Toh, tujuan hidup hanya cakap-cakap manusia yang takut kehilangan
nyawanya. Emak sudah bahagia dengan bapak. Tujuan hidup emak adalah
bapak. Saat bapak meninggal, tujuan hidup emak adalah kembali bersama
bapak. Emak hanya mengejar tujuan hidup tersebut. Namun emak berbeda. Ia
tak takut pada kematian lagi.
Kini aku harus meneruskan asa. Tanpa tujuan hidup pun tak masalah.Yang penting tak menjadi pecundang, kata bapak.
Ibu Muti sempat berkata akan menanggung biaya pendidikan. Ia seorang
janda seperti emak. Suaminya juga meninggal dalam kebakaran tanker yang
sama dengan bapak. Terlalu baik. Mungkin juga ia di bujuk Fahmi. Ah,
Fahmi. Denganya, perempuan bagai ikan-ikan yang tergoda umpan di ujung
kail, di tarik dan menggelepar di luar air. Kami sudah laksana saudara
semenjak kecil. Satu satunya hal yang tak bisaaku fahami adalah izin
meminjam perahu kecilku setiap kali ia membawa perempuan cantik yang ia
temui entah di mana. Cuma sekedar kenalan, katanya.
Sorenya, Ayong datang ke rumah dengan Tiger, membawa sebungkus rok*k
impor. Obat pelipur lara, katanya. Ayong. Hendriyanto Yong. Ayahnya
pengusaha resor pantai besar. Mungkin orangtuanya orang paling kaya di
kota. Setiap kali usai liburan, ia akan mengcinderamatai foto dari entah
negeri mana.
“Yang ini pas aku di London, lhoo. Yang ini, Sydney. Yang ini, New York. Keren-keren laah.”
Aku manggut manggut tanda tak faham. Dan tak ingin faham.

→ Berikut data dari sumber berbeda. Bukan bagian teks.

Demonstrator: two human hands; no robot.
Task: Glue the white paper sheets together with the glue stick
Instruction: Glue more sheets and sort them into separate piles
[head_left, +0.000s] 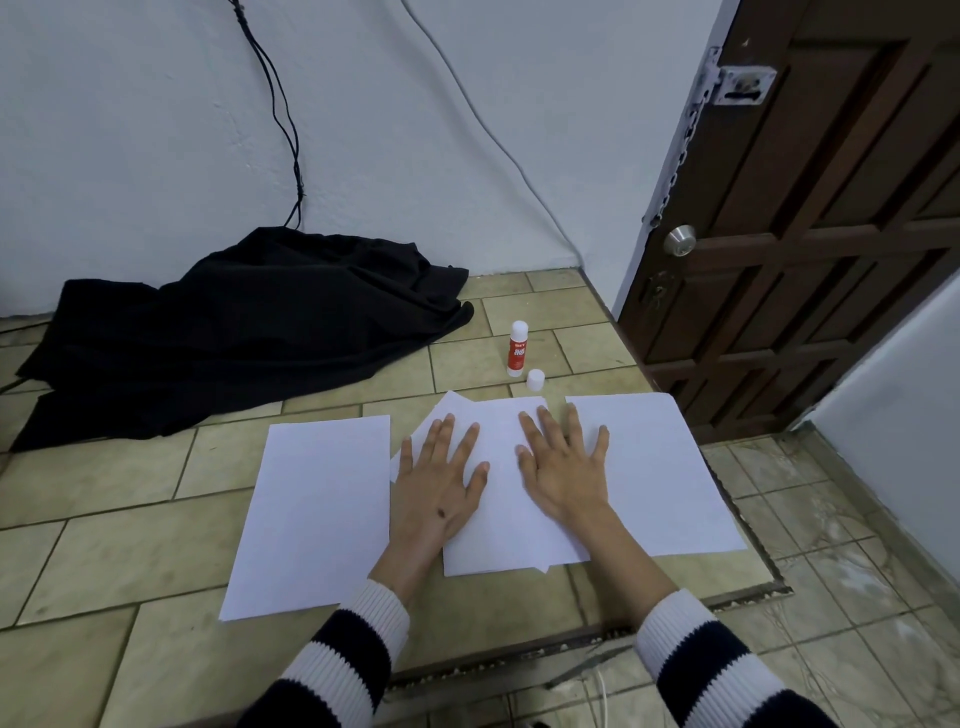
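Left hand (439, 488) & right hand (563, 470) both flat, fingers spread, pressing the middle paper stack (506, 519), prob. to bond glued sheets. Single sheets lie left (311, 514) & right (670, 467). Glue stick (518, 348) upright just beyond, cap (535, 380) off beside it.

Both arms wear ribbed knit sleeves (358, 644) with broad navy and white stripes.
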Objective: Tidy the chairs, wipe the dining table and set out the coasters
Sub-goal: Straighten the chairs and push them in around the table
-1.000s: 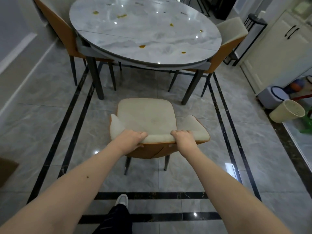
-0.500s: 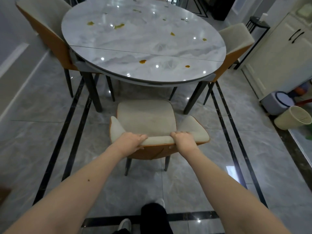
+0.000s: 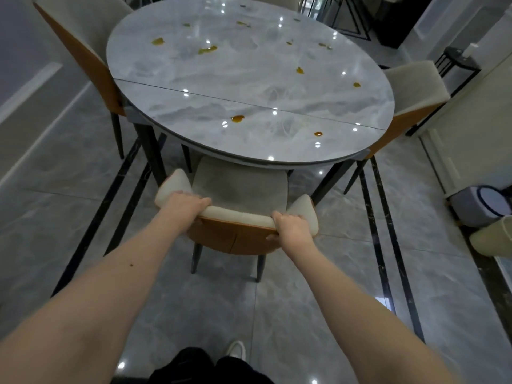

Kami bertemu di sekolah dasar. Ia sudah besar kepala dari orok. Setiap
hari datang ke sekolah dengan mainan baru dan enggan meminjamkanya ke
anak lain. Sombong amat. Aku lempari kepalanya dengan bola tenis. Bocor.
Emak di panggil ke sekolah. Anak pekerja kapal tanker membuat bocor
kepala anak pemilik resor. Syukur keluarganya tidak meminta ganti rugi.
Aku mendapat cambuk rotan dari bapak malam harinya.
Meski uang sakunya lebih banyak dari penghasilan bapak, ia tak punya
teman di sekolah. Lalu Fahmi, dengan jenaka mendekati dan menjadikanya
kawan. Tidaklah sulit mengambil hati seorang yang tengah terluka.
Jadilah kami bertiga: Soleh-Fahmi-Ayong. Tiga sekawan yang menggemparkan
dunia. Setelah bapak meninggal dan ibu memutuskan untuk menjadi bisu,
mereka berdua menjadi tujuan hidupku. Dermaga tua menjadi sorga untuk
meluapkan keresahan dan masalah hidup dalam ironi tawa. Fahmi yang jatuh
cinta lagi untuk yang kesekian ribu kalinya. Ayong yang di paksa
ayahnya meneruskan usaha, padahal ia menyimpan asa menjadi pembalap. Dan
aku yang bosan dengan segala kejenuhan abadi semesta: Rumah yang senyap
meski berpenghuni dan seorang emak yang tak urung bersuara.
Dermaga tua itu adalah sorga bagi kami. Tempat untuk menjadi gila
tanpa ada satu makhluk bumi pun yang mencela. Namun apalah artinya sorga
tanpa mereka-mereka yang berarti bagimu. Mereka yang setia memabukkan
siang dan menyuntikkan cahaya baskara ke dalam nadimu saat malam tiba.
Apa artinya sorga jikalau kau sebatang kara?
Pada sebuah malam yang senyap, Ayong muncul di depan rumah. Nafasnya
memburu. Ada gemuruh di matanya. Ombak pasang yang menggulung. Gunung
yang meletus. Ada pisau yang menancap dalam di setiap nafas yang ia
ambil.
“Fahmi hilang dari rumahnya. Kabur.”
Astaga.
4) Perempuan disampingku masih tertidur pulas meski ombak murka.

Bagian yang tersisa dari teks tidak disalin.